(Entries supplied)

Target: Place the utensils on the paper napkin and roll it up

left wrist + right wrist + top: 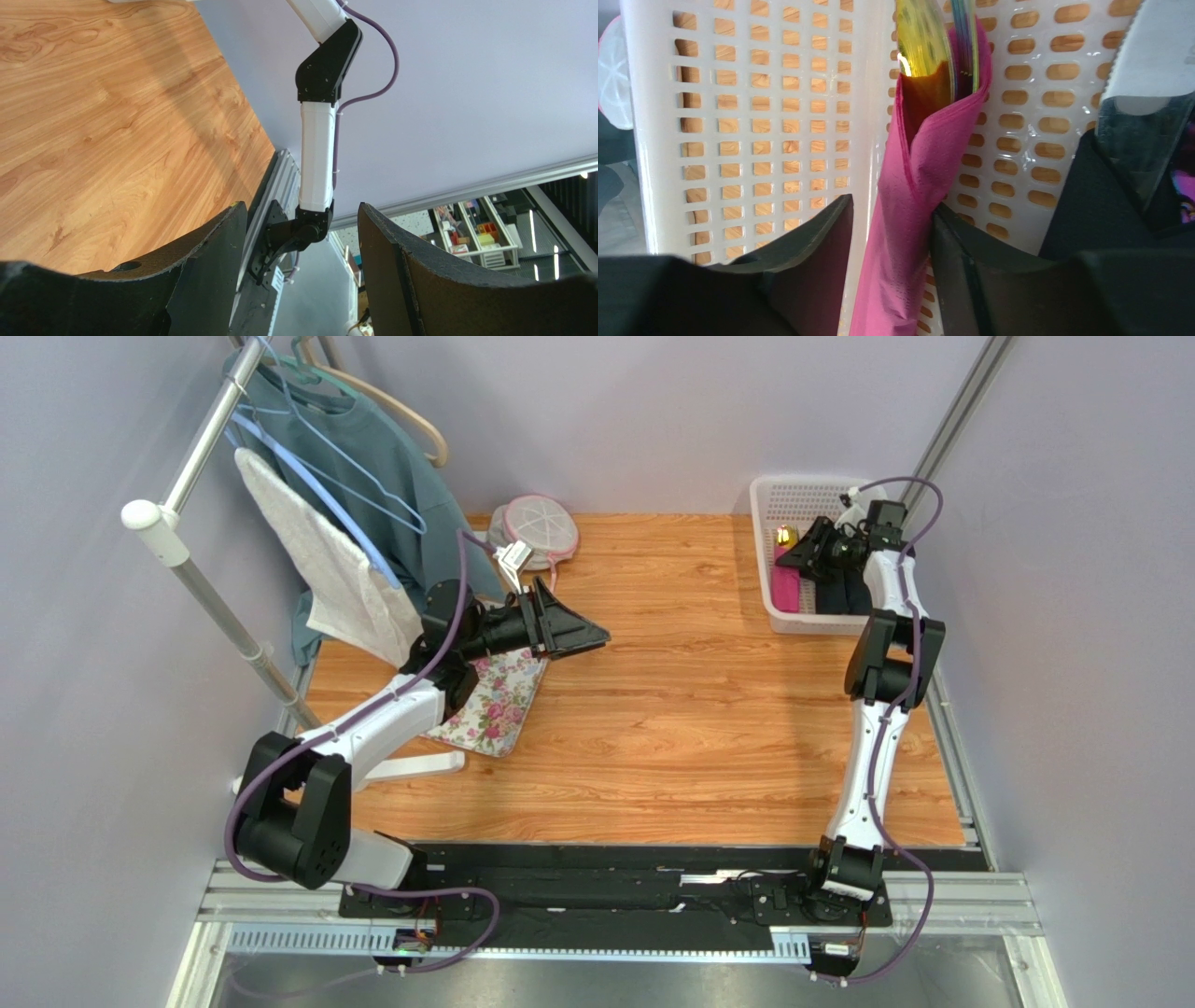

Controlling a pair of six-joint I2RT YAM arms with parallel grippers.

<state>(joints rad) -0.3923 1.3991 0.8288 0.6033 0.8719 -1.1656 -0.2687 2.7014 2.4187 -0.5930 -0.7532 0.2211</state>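
Observation:
The magenta-pink paper napkin [913, 203] is rolled around gold-coloured utensils [924, 42], whose shiny ends stick out of its far end. The roll lies in a white perforated basket [738, 105] at the table's back right [786, 483]. My right gripper [891, 206] is down in the basket with its jaws around the roll. The right finger touches the roll and a small gap shows at the left finger. From above, the roll shows as a pink strip [786, 591] beside the right gripper [802, 553]. My left gripper [589, 634] is open and empty above the table's left part [302, 206].
A dark folded napkin [1109, 210] with a serrated knife blade [1151, 56] lies in the basket right of the roll. A floral cloth [494, 703], a rack with a teal shirt [351, 448] and white towel [330, 560], and a pink round item [540, 525] stand at the left.

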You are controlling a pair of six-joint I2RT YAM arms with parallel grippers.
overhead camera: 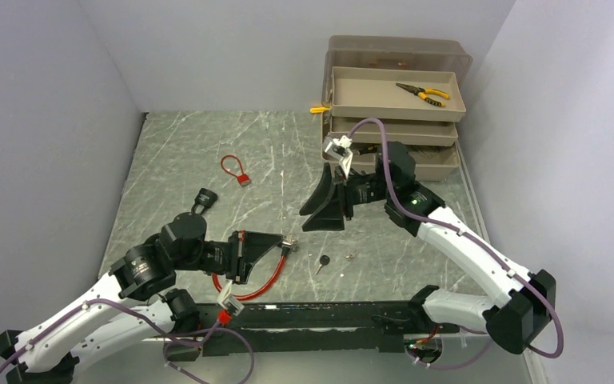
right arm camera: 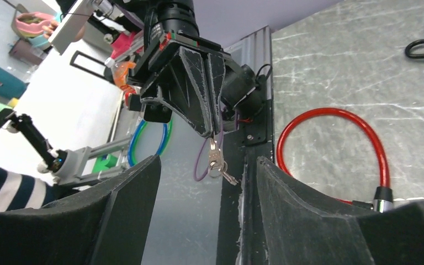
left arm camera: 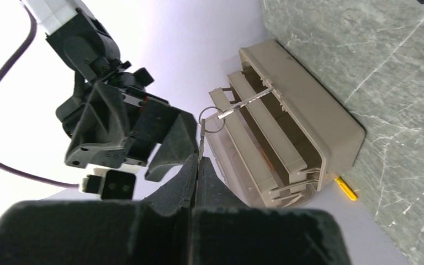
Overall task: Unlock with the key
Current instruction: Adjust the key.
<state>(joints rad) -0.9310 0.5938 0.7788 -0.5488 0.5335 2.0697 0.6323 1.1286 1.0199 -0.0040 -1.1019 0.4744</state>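
Left fingers (left arm camera: 174, 185) pinch shut on the ring of the key bunch (right arm camera: 216, 160), the keys dangling tips-down just above the red cable lock (right arm camera: 337, 113) on the bench. Right fingers (right arm camera: 127, 204), spread wide and empty, face the keys from beyond the lock, farther off.

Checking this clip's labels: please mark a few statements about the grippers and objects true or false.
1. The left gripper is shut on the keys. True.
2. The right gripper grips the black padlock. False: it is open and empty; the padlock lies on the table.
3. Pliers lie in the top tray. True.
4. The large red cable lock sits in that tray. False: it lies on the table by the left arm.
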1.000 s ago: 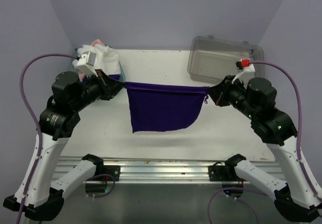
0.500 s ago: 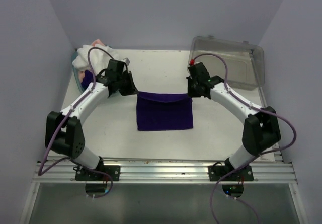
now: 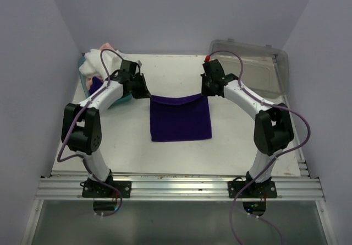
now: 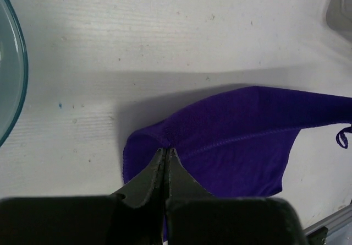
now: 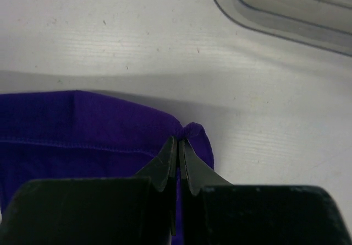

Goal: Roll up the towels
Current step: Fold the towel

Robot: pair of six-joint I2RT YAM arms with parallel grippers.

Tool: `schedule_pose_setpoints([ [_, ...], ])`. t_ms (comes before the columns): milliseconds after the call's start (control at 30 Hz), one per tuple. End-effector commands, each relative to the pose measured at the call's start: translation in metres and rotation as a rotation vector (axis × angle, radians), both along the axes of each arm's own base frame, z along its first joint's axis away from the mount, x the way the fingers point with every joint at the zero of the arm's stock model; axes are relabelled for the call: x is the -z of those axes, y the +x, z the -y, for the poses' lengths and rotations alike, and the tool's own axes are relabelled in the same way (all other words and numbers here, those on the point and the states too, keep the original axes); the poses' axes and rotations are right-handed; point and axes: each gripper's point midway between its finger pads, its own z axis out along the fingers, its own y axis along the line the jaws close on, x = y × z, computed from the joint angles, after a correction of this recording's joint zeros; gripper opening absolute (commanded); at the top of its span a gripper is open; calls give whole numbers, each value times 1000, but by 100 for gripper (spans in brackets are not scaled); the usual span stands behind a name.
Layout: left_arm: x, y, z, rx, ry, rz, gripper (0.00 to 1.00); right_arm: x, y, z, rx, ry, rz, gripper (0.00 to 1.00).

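Pale lavender walls (image 3: pixel 181 14) close in on three sides of a white bench (image 3: pixel 242 140), its surface speckled with small marks. A metal rail (image 3: pixel 176 184) runs along the near edge. A clear grey bin (image 3: pixel 258 71) sits at the far right corner. The dark purple towel (image 3: pixel 180 121) lies in the middle of the bench, its near part flat and its far edge sagging between two raised corners. At the far left corner a teal basket (image 4: pixel 11 63) holds the white towel (image 3: pixel 91 64) and the peach-pink towel (image 3: pixel 107 47). The left gripper (image 4: pixel 166 150) is clamped tight on the purple towel's far left corner, and the right gripper (image 5: pixel 179 140) pinches its far right corner, bunching the cloth there.
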Motion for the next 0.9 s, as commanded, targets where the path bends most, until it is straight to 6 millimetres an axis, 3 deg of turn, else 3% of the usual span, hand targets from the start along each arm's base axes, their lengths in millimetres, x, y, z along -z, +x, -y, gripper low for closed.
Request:
schedule_pose_setpoints([
  [0,-9,-11,3,51,-34,38,0,-26,-15,-3,-11,65,33,0],
  [167,-3,-57,-2,64,-50,1,0,-11,-58,4,-13,112,-41,0],
  [300,-2,-83,-4,66,-49,-11,0,3,-92,14,-15,116,-99,0],
  [367,-1,-96,-4,71,-55,-19,0,0,-102,14,-17,142,-97,0],
  [400,0,-100,-3,73,-55,-20,0,9,-111,16,-18,139,-121,0],
  [600,22,-133,6,90,-46,-66,0,31,-138,21,-24,137,-166,0],
  [867,40,-159,17,101,-33,-95,0,49,-152,26,-16,129,-195,0],
])
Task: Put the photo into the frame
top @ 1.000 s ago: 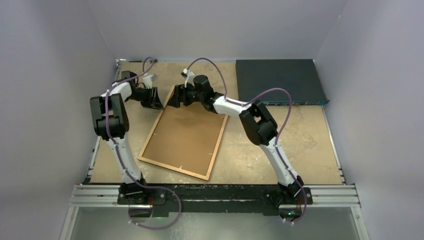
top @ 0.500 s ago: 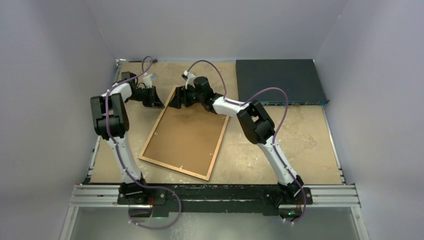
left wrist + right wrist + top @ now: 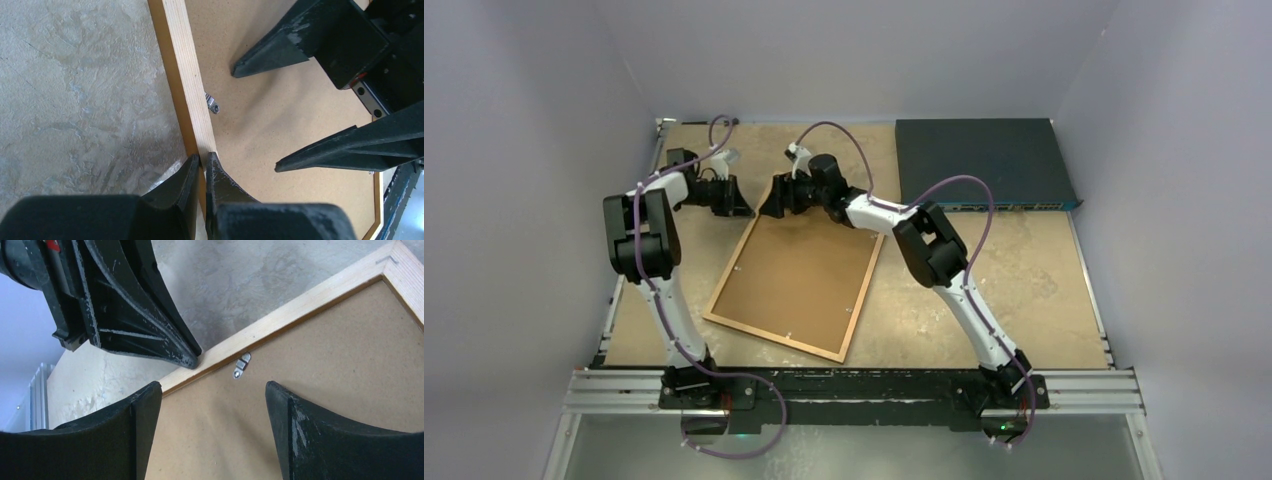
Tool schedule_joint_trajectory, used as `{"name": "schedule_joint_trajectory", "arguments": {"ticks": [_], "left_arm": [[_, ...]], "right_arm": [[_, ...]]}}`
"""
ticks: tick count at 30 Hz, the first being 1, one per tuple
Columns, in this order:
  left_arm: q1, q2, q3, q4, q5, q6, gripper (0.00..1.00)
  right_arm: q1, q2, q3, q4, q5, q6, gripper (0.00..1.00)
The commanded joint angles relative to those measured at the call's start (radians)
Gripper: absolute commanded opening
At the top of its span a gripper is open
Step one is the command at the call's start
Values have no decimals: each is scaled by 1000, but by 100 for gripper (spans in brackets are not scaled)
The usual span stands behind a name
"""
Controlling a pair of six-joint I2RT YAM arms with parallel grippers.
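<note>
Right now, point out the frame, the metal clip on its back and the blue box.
frame (image 3: 186, 75): left wrist view, on the pale wooden rail.
metal clip (image 3: 242, 365): right wrist view, on the middle of the clip.
blue box (image 3: 979, 160): top external view, on the middle of its top face.

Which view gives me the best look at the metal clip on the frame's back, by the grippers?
Right wrist: the clip sits sharp and unobstructed between the fingers of the open right gripper, beside the frame rail. Left wrist shows the clip smaller. Top external cannot resolve it.
</note>
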Motion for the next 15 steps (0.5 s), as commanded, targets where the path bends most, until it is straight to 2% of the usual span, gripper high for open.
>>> {"name": "schedule_joint_trajectory", "arguments": {"ticks": [1,15], "left_arm": [[-34,40,-76,-119,-63,55,0],[-36,34,-125,-127,-42,76,0]], "right_arm": [[-1,48,85,7,-12,-10,79],[5,67,72,74,-65,20,77]]}}
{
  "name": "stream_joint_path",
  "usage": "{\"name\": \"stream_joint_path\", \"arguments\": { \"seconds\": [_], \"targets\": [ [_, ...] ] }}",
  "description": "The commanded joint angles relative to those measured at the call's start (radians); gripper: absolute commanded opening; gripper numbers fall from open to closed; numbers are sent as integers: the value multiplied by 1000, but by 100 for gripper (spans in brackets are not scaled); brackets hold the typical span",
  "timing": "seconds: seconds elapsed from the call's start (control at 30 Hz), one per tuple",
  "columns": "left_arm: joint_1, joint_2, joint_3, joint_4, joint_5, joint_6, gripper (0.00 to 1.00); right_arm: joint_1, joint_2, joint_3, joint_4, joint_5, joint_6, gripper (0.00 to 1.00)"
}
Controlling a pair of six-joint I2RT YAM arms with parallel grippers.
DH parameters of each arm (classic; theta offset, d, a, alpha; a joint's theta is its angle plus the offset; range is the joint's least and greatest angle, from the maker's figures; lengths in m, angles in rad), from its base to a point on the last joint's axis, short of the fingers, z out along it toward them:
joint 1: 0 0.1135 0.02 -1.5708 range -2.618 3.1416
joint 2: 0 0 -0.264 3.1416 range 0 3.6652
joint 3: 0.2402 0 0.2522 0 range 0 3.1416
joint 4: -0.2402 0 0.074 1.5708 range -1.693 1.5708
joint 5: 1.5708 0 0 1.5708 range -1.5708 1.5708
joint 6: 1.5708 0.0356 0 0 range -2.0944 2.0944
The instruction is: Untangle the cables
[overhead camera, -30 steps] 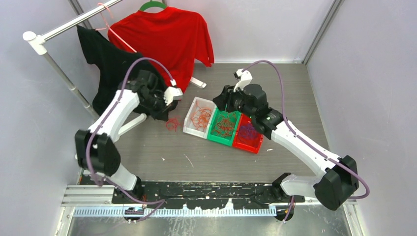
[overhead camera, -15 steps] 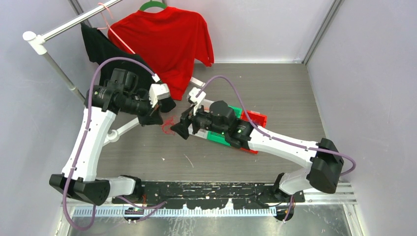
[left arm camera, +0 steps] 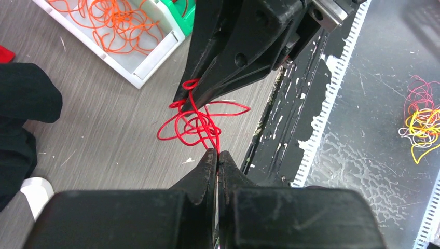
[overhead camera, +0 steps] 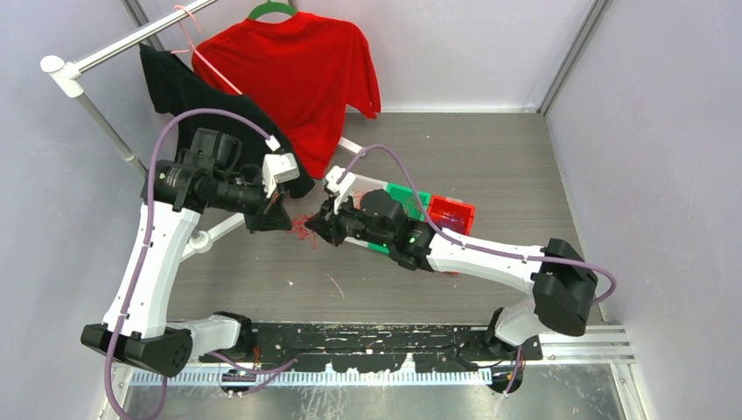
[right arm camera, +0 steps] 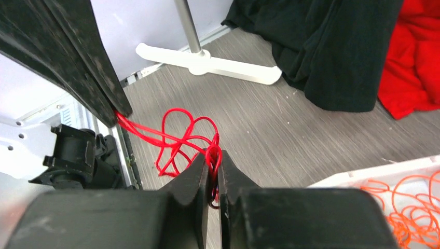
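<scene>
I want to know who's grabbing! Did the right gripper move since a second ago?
Yes. The right gripper went left, away from the red bin, over to the red cables.

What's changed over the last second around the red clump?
The right gripper swung left from over the bins to the red cables and closed on them. It now faces the left gripper, which stays shut, pinching the clump's other side. The left arm's elbow shifted outward. The bins and the hanging shirts look unmoved.
</scene>
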Motion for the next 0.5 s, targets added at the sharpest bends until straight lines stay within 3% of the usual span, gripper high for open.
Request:
{"name": "stream_joint_path", "arguments": {
  "seconds": [0.0, 0.2, 0.23, 0.27, 0.3, 0.33, 0.4, 0.47],
  "targets": [
    [-4, -17, 17, 4, 45, -14, 0, -29, -95, -54, 17, 85, -14, 13],
    [-4, -14, 13, 31, 75, -39, 0, -65, -184, -133, -12, 140, -16, 19],
    [-4, -16, 3, 51, 75, -56, 4, -71, -198, -140, -14, 143, -13, 18],
    [-5, -16, -8, 75, 70, -80, 17, -79, -209, -143, -20, 148, -10, 17],
    [-5, -16, -22, 103, 54, -104, 35, -90, -217, -143, -31, 154, -10, 15],
    [-5, -17, -34, 125, 39, -123, 61, -100, -223, -141, -54, 169, -10, 14],
    [-5, -13, -43, 155, -3, -138, 94, -130, -232, -133, -107, 205, -11, 14],
    [-4, -14, -45, 180, -57, -157, 100, -170, -237, -130, -167, 237, -12, 13]
  ]
}}
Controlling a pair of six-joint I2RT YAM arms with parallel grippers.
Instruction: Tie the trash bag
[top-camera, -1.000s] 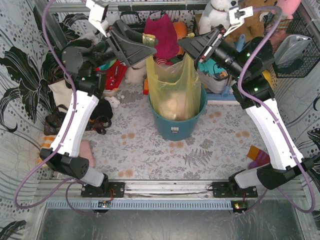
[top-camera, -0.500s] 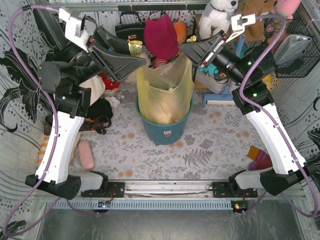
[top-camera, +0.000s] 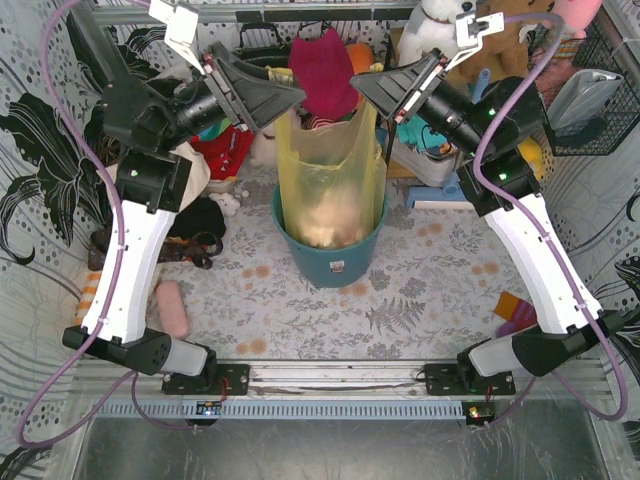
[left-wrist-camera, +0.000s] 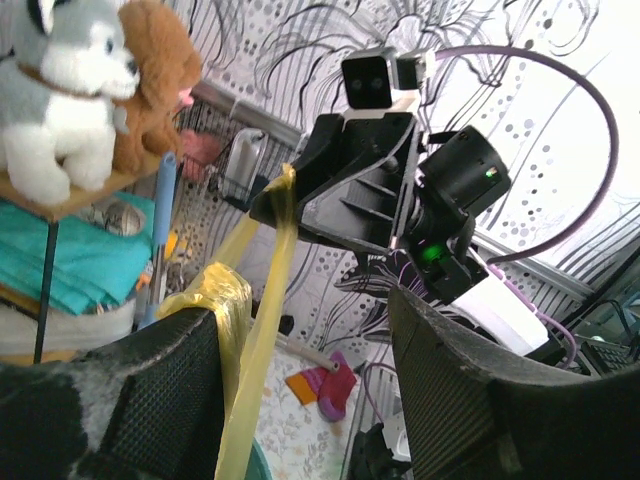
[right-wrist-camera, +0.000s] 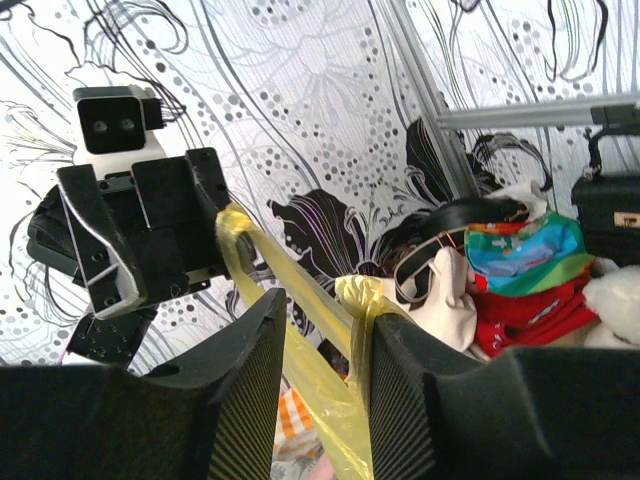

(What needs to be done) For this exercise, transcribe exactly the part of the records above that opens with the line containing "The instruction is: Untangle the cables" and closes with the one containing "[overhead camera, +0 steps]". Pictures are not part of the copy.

(Answer)
The instruction is: Untangle the cables
[overhead camera, -30 steps] 
[overhead camera, -15 steps] 
[left arm camera, +0 steps] 
[overhead camera, +0 steps] 

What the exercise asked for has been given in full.